Tuesday, November 15, 2011

I Forgot!

I've forgotten a lot of things , especially in recent years. But for now I am talking about how I forgot I had this blog started more than one year ago and never got around to writing a single post.  It's time to post.

I've not been very happy the last couple of years for many reasons. To tell the truth I would have to admit that I have been depressed.  In the past I had no idea what that really meant and couldn't possibly imagine it could happen to me. Sure I had bad days like anybody after a couple hours I would get bored with being depressed and move on.

Now I know for someone who is depressed it just isn't that easy. It seems impossible to explain why it is so hard to move on.  I don't like to use drugs for depression, but that doesn’t mean I think it is wrong to use anti-depressants.  For some, maybe even me, it  may be the best option and maybe even the only thing a person can do at times in their life. I would just like a better, more permanent solution for myself.  I'm sure writing can help. 

Perhaps the biggest think I have forgotten is that I forgot who I am, where I come from and even what I believe in.

My mother passed away in an automobile accident in 1998. I was sad of course but it never seemed to bother me as much as it should have.  Seven full years after her death I began to mourn. I remember the day well, but I cannot remember what may have triggered it. I was sitting in front of the computer and I started to think about her. I began to cry. Within a matter of minutes I was wailing like a toddler lost in a crowd and couldn’t find his mommy and daddy. At that time I had not cried since I was a child, at least not that I can remember. Crying comes too easy since I got old. I cry when I hear my daughter sing, I cry at weddings, I cry for children when they are in pain or when they are making decisions that could ruin their lives.

I digress, but that’s a good sign for me, I’ve always been a bit of a master at digression and rambling. Anyhow, after the crying subsided I started to write (typing in ‘Word’ actually). Before I knew it I had written a several page tribute to my mother. I had just started a blog at the time and I was bold enough to post it. I felt I needed to tell somebody how I really felt about my mother and never knew it my whole life.

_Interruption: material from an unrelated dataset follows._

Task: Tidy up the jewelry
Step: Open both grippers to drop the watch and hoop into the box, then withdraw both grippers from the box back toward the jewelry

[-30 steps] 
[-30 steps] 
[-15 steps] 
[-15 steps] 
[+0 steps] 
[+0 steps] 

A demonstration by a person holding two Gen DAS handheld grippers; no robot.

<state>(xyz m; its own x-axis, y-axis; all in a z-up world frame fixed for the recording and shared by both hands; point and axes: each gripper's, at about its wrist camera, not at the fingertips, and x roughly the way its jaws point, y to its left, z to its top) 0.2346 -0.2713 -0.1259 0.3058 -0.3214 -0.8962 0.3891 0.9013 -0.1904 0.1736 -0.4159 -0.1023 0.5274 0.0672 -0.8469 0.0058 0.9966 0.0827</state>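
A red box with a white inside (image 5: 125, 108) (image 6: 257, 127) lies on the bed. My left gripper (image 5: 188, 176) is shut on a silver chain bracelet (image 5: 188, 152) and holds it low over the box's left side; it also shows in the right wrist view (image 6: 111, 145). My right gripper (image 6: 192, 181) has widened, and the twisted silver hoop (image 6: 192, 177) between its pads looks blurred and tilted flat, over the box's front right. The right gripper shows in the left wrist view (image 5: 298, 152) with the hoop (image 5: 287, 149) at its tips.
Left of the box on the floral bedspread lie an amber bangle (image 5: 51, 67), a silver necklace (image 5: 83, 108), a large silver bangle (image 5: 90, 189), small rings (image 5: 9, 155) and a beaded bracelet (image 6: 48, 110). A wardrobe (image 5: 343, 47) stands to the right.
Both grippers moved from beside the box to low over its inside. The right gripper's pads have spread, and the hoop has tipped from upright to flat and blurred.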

 I was publishing one or two posts  per week for maybe 5 or six months. But one day when I was angry with myself I permanently deleted every single post from my blog. Lost forever included the one about my mom.  Tonight when I was cleaning up some old email folders I found a copy of the post about my mom. The timing could not be better. I don’t want to live like I have been for the last 3 or four years I am tired of being depressed.  I need to change. I need to remember who I am.

 If you want to know where you come from or why you are what you are taking time to reflect on who your mom was is not a bad place to start. This tribute to my Mother ended up as a revelation to myself about how important she was to me and how much of what I am , what I think and what I feel is because of her.

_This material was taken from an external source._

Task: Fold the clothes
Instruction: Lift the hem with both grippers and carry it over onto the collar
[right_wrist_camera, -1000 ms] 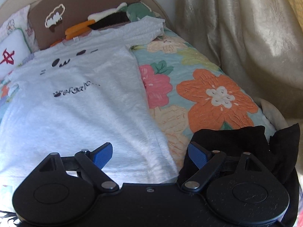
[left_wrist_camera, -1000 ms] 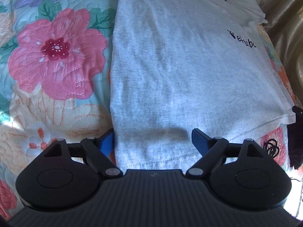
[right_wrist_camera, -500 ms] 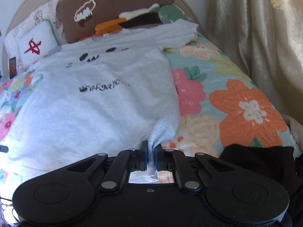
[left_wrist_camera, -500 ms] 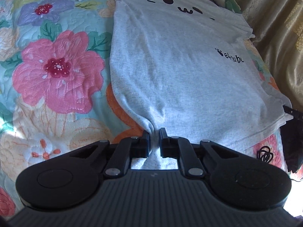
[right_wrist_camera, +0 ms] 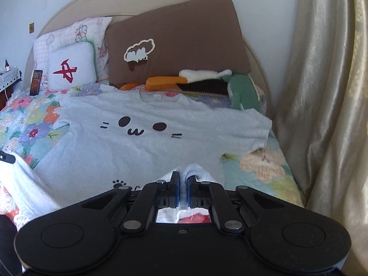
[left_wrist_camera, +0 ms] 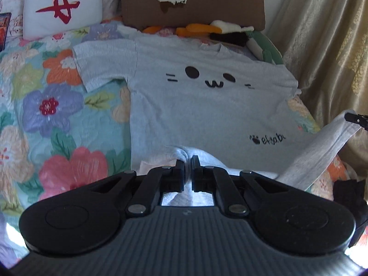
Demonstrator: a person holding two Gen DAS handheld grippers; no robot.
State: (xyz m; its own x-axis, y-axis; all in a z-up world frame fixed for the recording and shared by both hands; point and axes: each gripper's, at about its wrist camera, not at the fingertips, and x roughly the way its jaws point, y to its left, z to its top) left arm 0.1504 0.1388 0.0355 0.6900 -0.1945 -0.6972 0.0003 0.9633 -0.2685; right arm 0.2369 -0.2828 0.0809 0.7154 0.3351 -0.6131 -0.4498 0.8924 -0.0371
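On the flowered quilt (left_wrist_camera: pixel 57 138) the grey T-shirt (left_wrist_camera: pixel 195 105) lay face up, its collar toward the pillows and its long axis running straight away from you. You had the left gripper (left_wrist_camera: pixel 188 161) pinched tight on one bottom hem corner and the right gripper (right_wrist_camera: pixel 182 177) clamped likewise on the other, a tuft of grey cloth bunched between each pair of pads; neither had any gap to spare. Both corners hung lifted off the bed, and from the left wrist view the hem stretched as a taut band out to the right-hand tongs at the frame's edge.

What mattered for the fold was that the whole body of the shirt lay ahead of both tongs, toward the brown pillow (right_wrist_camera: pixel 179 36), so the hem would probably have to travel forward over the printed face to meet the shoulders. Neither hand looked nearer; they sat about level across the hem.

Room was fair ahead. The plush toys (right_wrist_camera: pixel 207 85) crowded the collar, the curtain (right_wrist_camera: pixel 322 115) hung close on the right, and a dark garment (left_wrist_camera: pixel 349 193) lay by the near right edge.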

I want to repost that tribute. The temptation to edit it before posting is strong, but I will not do that. I am sure I could improve grammar here and there, make it a little more interesting, maybe even a little shorter but I will not touch it. If I edit it in any way I am sure any improvements I could make would cost more in what is loss  from the spirit and emotions I was feeling at the time it was written.

One final word, my mother was not a perfect woman by any means. She was full of faults and failures as much as anybody else.  But I think most would agree with me that a tribute is not written as a historical document. It is written to reflect and remember the spirit and how that person changed our lives.

Of course I hope a few people will take the time to read it and it will in some way provide value to them or remind them of what their mothers meant to them, but if not that’s ok. I am posting it for me. I have to. I want to remember who I am.

1 comment:

  1. When I saw that you found the post about your mother, my first thougt, word for word was this: "Hey, Dad is remembering who he is." THEN I saw this post.